Very difficult ... very horny for a better world based on war and pretexts, with lies and irresponsibility , based on "The First is what is everything "is like saying that someday I will stop fearing cockroaches, nothing further from reality. I want a better world, a different world, but my pessimism course prevents me (I am not pessimistic, I'm just an optimist with experience.) I would be wrong, and do not exaggerate as much as I used to, but hey, it's very hard to teach a parrot to talk to who has refused to do so. This planet is not so bad after all, the people who most want to live here, the places that I like are here, the most persistent memories that I could not forget and never will believe that they are here. Only I wonder why we (myself included) so conformist?. If today we are well, tomorrow should be better, if I laughed today, tomorrow I should shit laughing. But nobody thinks so, more and more hunger, more people in precarious conditions, and the planet is starting to die, and yet Who really cares?, Who pays attention to advertising pro-world, tells us how we can help you in 10 years we have a world where to be?. I do not want to start a new search, Xtraviado another world, a world that for years has been dodging, and when you finally find the place I always wanted, finish all my own fault.

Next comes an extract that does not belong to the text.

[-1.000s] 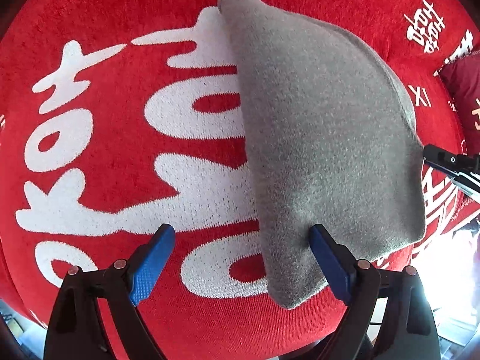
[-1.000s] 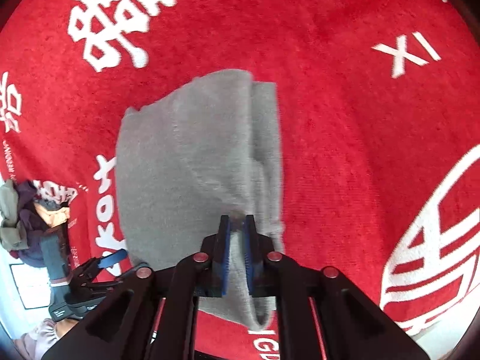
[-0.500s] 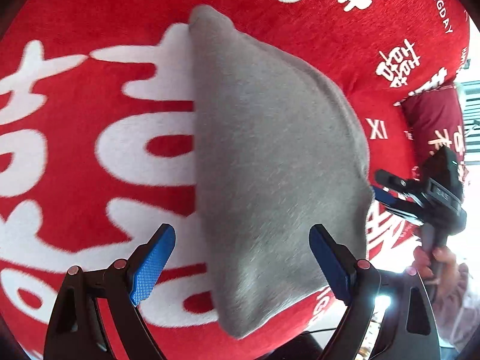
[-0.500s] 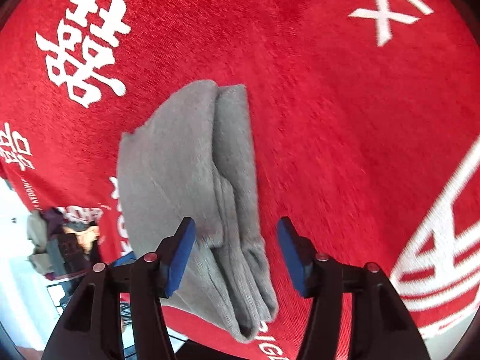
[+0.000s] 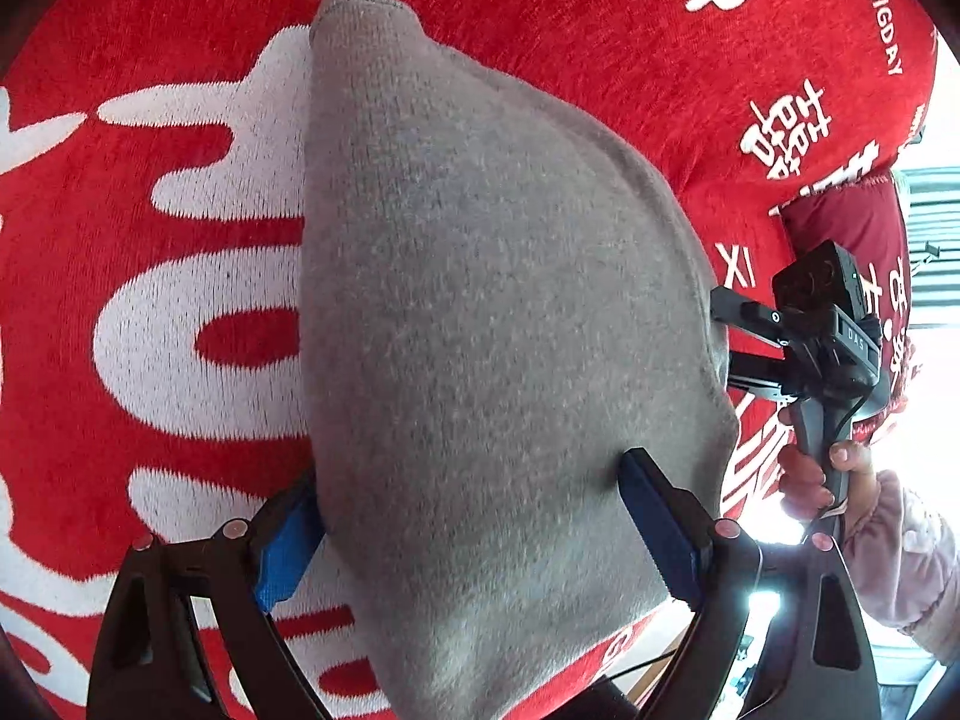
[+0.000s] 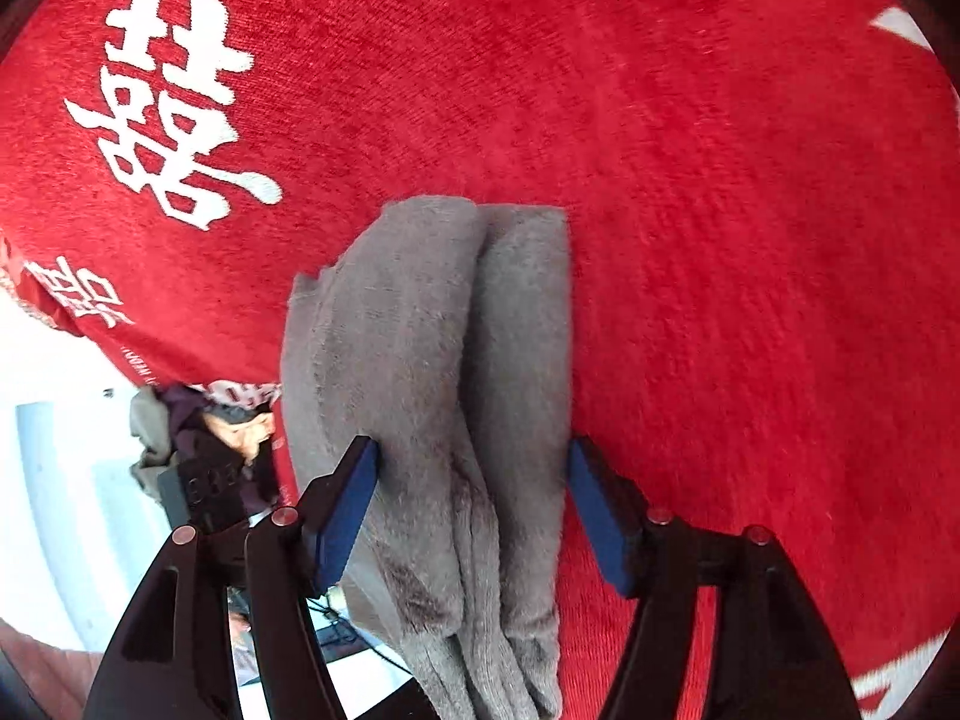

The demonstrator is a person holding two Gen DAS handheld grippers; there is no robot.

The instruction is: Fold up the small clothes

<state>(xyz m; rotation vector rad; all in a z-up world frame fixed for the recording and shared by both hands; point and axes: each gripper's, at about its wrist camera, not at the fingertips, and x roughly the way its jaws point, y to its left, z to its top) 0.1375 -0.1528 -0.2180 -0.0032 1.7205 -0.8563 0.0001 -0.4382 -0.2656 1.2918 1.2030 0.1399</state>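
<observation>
A folded grey knit cloth (image 5: 492, 312) lies on a red blanket (image 5: 540, 18) with large white characters. My left gripper (image 5: 474, 534) is open wide and straddles the cloth's near end, one blue pad at each side edge. At the cloth's right edge is my right gripper (image 5: 723, 336), held by a person's hand (image 5: 828, 480). In the right wrist view the cloth (image 6: 420, 330) shows as two thick folded layers side by side. The right gripper (image 6: 474, 510) straddles the near end, its jaws opening. Its pads stand apart from the cloth.
The red blanket (image 6: 720, 240) spreads far and right of the cloth. Its edge drops off at the left in the right wrist view, with a heap of dark clothes (image 6: 180, 420) there. A dark red cushion (image 5: 840, 228) lies near the blanket's right edge.
The right gripper has let go of the cloth's fold, opened and sunk towards it. The left gripper has come nearer, and the cloth's near end now sits between its pads.
</observation>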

I do not want to belong to the large so-called Generation X, the generation of the disaster, which neurotic consumerism, just with all the resources and not think of their descendants. If today I have Earth, is because my ancestors let me have it, why now I have to condition the Earth to others having the same rights as me?. Do you know what is wrong we have?, Only bad thing is that we criticize, and I am doing right now, but the difference is: What if I can make you think, and I can do to turn off the light when you're not in the room, you close the tap while brushing, you turn off the TV, radio, the computer while you're not using it, disconnect your phone charger when you're not using, then I'll be doing something different to change things. Because if you do not just be you, be more, and so we are doing something different, something that could save us. Then a better world is not so hard to get, you just have to think about: What things are really necessary and which are expendable?. Volume

this excerpt from another letter that I have there, "Live, but what's it like living ?, Waiting to die, but die How?, Everything becomes so absurd when devil's words take on meaning. * finished!, Stupid word!, Why just?, Is not equivalent to saying that everything was reduced to nothing?, What does the eternal creation, if all creation is to disappear forever!. The world will cease to exist as if it had never existed, and yet we see relentless agitation as if it really was something. In truth, I prefer to have my eternal empty. Devil vacuum ... fills the void of not importing live ... Pessimists are the words of Lucifer, who fearlessly declare our purpose. While traces of my body can not be involved in anything. * Just a hunch of that sublime happiness, that I enjoy my time ineffable. For my life ends, I see the meaning in the footprints I left behind me ... The meaning of life, the meaning of death, even the least has a rationale, where birth after birth reached the highest perfection ... For though I perish other will continue, and so unstable is eternal, providing more time per day without end, to a time that never ends.


We are the living planet, we are part of the entire universe, and yet every one of us is a miniature world, full of genes. If we carry these genes the next generation, then we have not lived in vain. There is the living, behold my existence, I have my start there again, because all that pain, all that suffering, and confusion, was just to get to this point, the lighting ".* Fragment of" Faust " - Goethe.